This week I had the pleasure of presenting at the National Association for Interpretation’s national conference in Denver, CO.
For the first time, I gathered questions in real-time using an interactive online tool (sli.do). It was good fun, but I wasn’t able to answer all the questions in a one-hour session. Over the next few weeks, I will answer the questions I received, starting with…
How to deal with contracts while having a day job – will your employer fire you for doing contract work?
If still employed how do you navigate conflicts of interest between freelance jobs and your main employment?
First, it is generally perfectly legal to moonlight or have supplemental income outside your job. Your employer doesn’t own your life nor your choices outside your job. That said, it is of course your responsibility to avoid conflict of interest in your job.
Conflict of interest arises when you use your employment to enrich yourself.
That conflict usually arises in one of the following forms:
- Using your employer’s equipment and facilities to enrich yourself.
- You can’t use your office computer, your office photocopier, your desk, or anything else that belongs to your employer in your side gig.
- Using your employer’s time to enrich yourself.
- No, you can’t squeeze in a half-hour of freelance time when you’re on your employer’s clock, even if you’ve got all your work done for the day.
- Using your employer’s contacts and relationships to enrich yourself.
- You can’t call up a client or partner from work and offer your services to them as a freelancer—even for a seemingly unrelated project. Keep your relationships and your clients entirely separate.
- Using your employer’s intellectual property to enrich yourself
- Work you have produced for your employer generally belongs to your employer, though a lawyer might be able to navigate any gray areas here. You can’t take an interpretive script, an interpretive plan, a character you created, etc and market them to a client under your own banner.
Are you getting the picture?
That said, your employer doesn’t own your skills, your talent, your intellect, or your profession. They belong to you and you are free to use them as you see fit.
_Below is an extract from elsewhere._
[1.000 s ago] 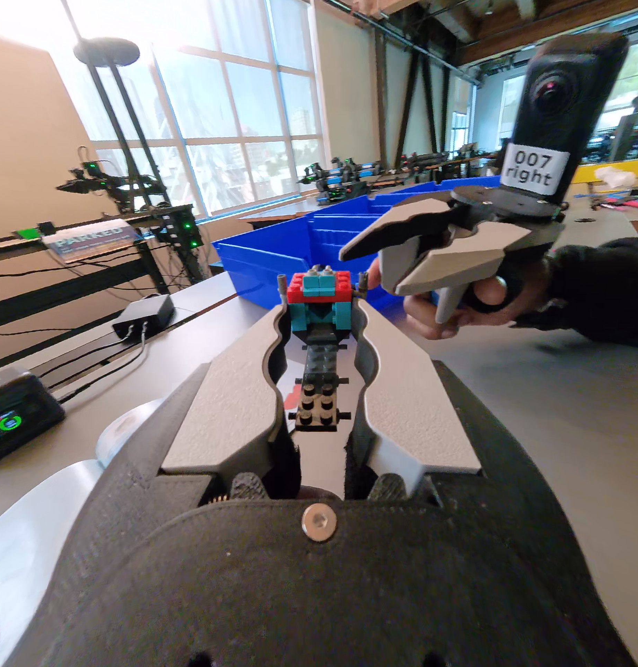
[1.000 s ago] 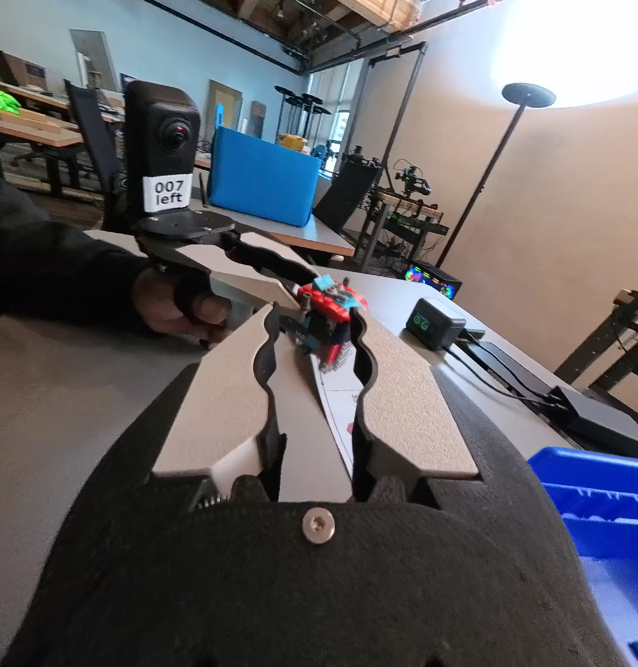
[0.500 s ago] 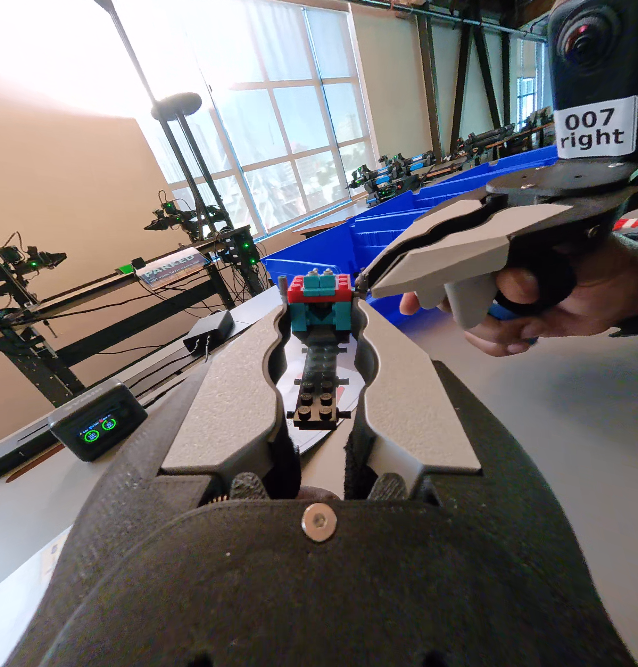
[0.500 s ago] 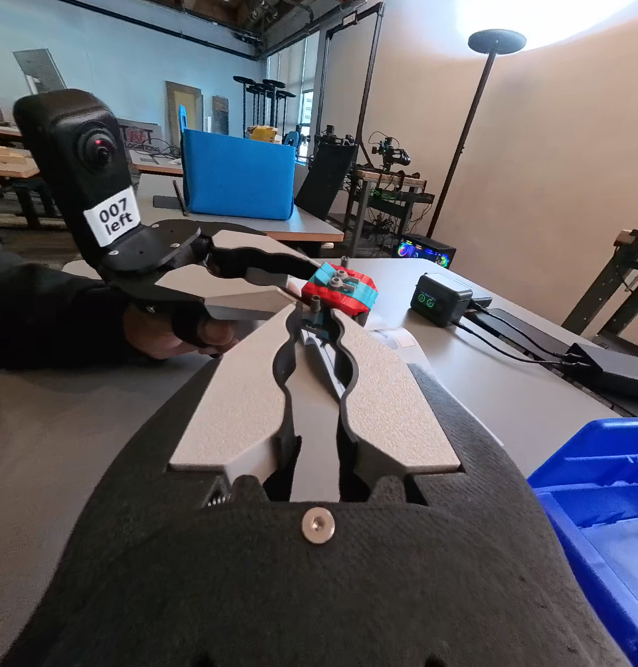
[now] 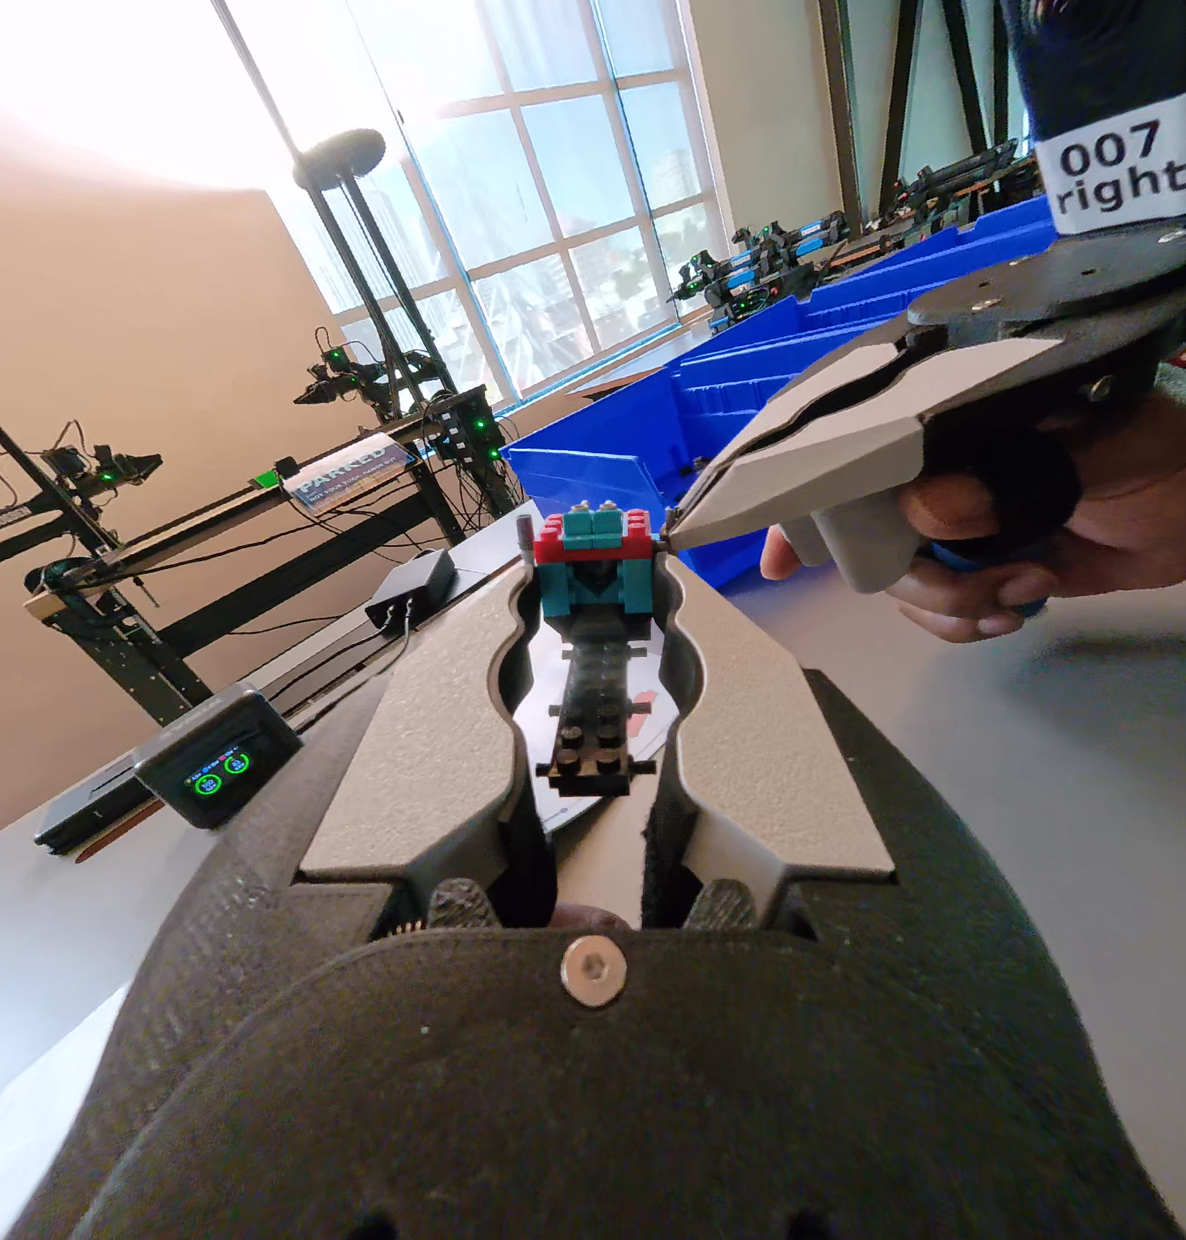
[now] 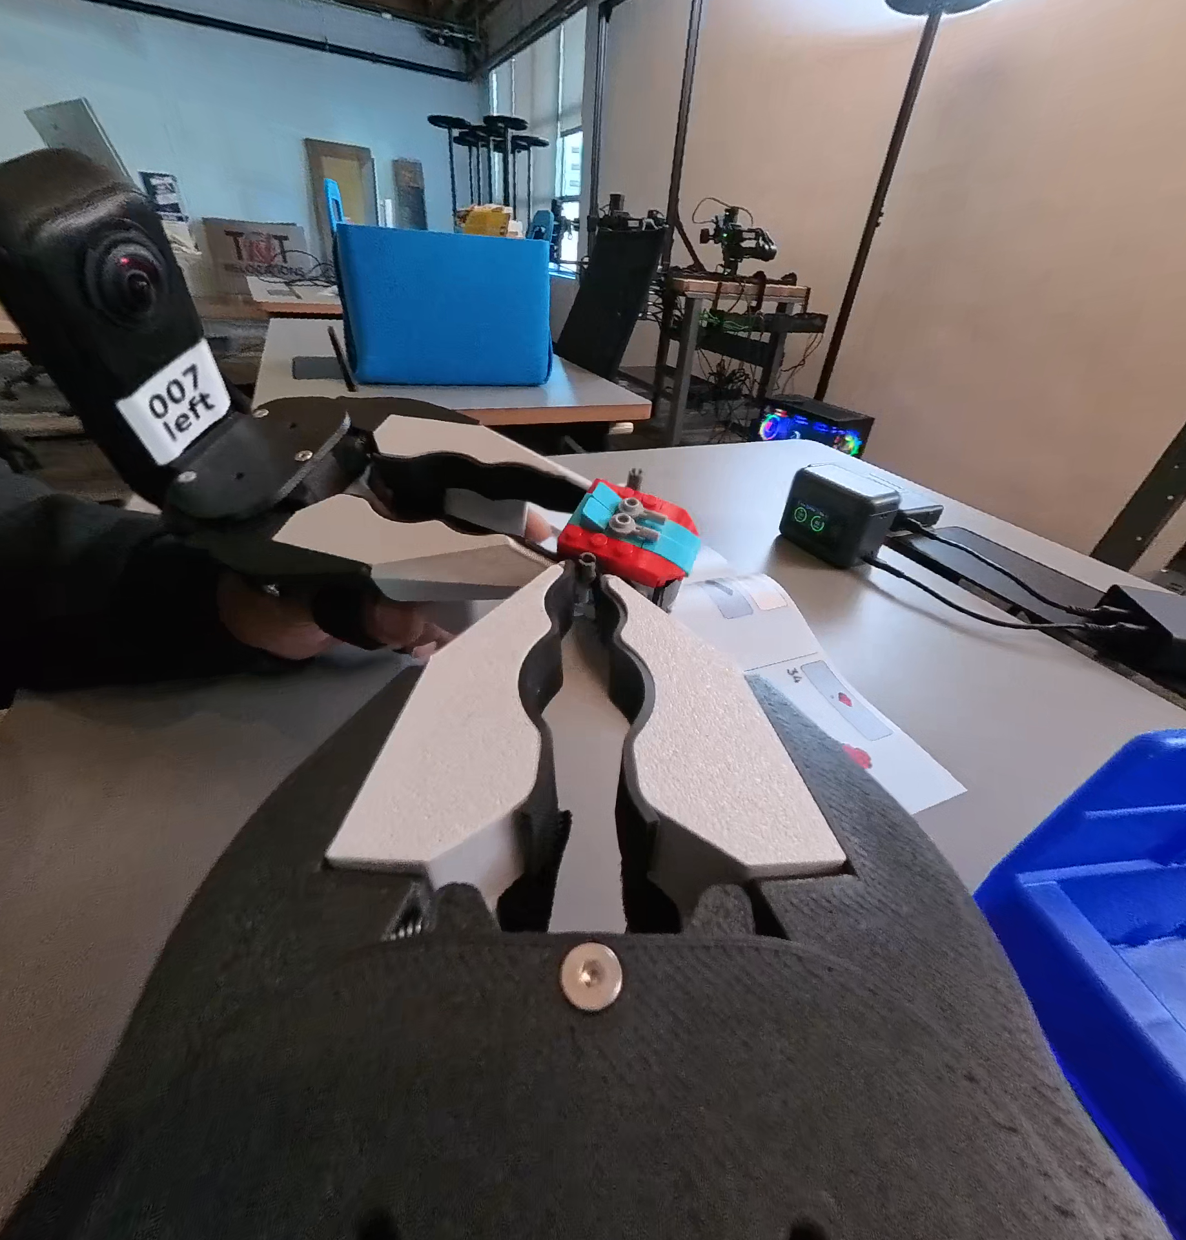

Just don’t put yourself in conflict of interest.
In my case, I spent a few years building up clients and contracts before I cut the cord from my employer. A the time, I was employed by a federal agency on the west coast. My clients were: a municipal government one province away; a zoo one province away; a local aquarium; a science centre one province away.
It takes time to build up your materials and your contacts as a freelancer. That’s why I advise not cutting the cord from your employer without a few contracts under your belt and without a client network.
It is rare in our profession to be asked to sign a non-competition agreement: a contract that says you will not work at a competing business within x months or x kilometres after leaving a job. I have known one colleague who signed one while working at a small zoo in a competitive tourism market. There is much discussion online about how legal/defensible these agreements are. If in doubt, ask a lawyer.
For Next Week’s Column
Is it gauche to ask how much money you can make? In a broad sense?
How do I know when it’s time to cut the cord?
What to know about Insurance; costs, liability risk to yourself?
Where do you start to look for contracts?
How can I find mentors who might be willing to share advice or guidance?
What advice would you give to a seasonal employee who is still developing their resume and to eventually be in a position to be freelance.
Besides the small business bureau, who else do you recommend reaching out to to figure out the business (business structure, etc.) side of things?
Is this a good option for supplemental income in retirement?
How long did it take you to fully, successfully transition from employment to freelancing?
Do you handle visual consulting work as well as writing?
Have you ever had to handle a bad review somewhere on the internet? I’m not sure if there is a thing for that..interpreters yelp? 😅
How do you deal with payment?
As well, one important thing regarding the conflict of interest is to look at the policy that your employer has. It usually provides guidelines as to what one can or cannot do. However in saying that , one reckons that in reality there are lots of grey zones which are often interpreted differently by management, human resources, your colleague , you or even sometimes across departments of one workplace.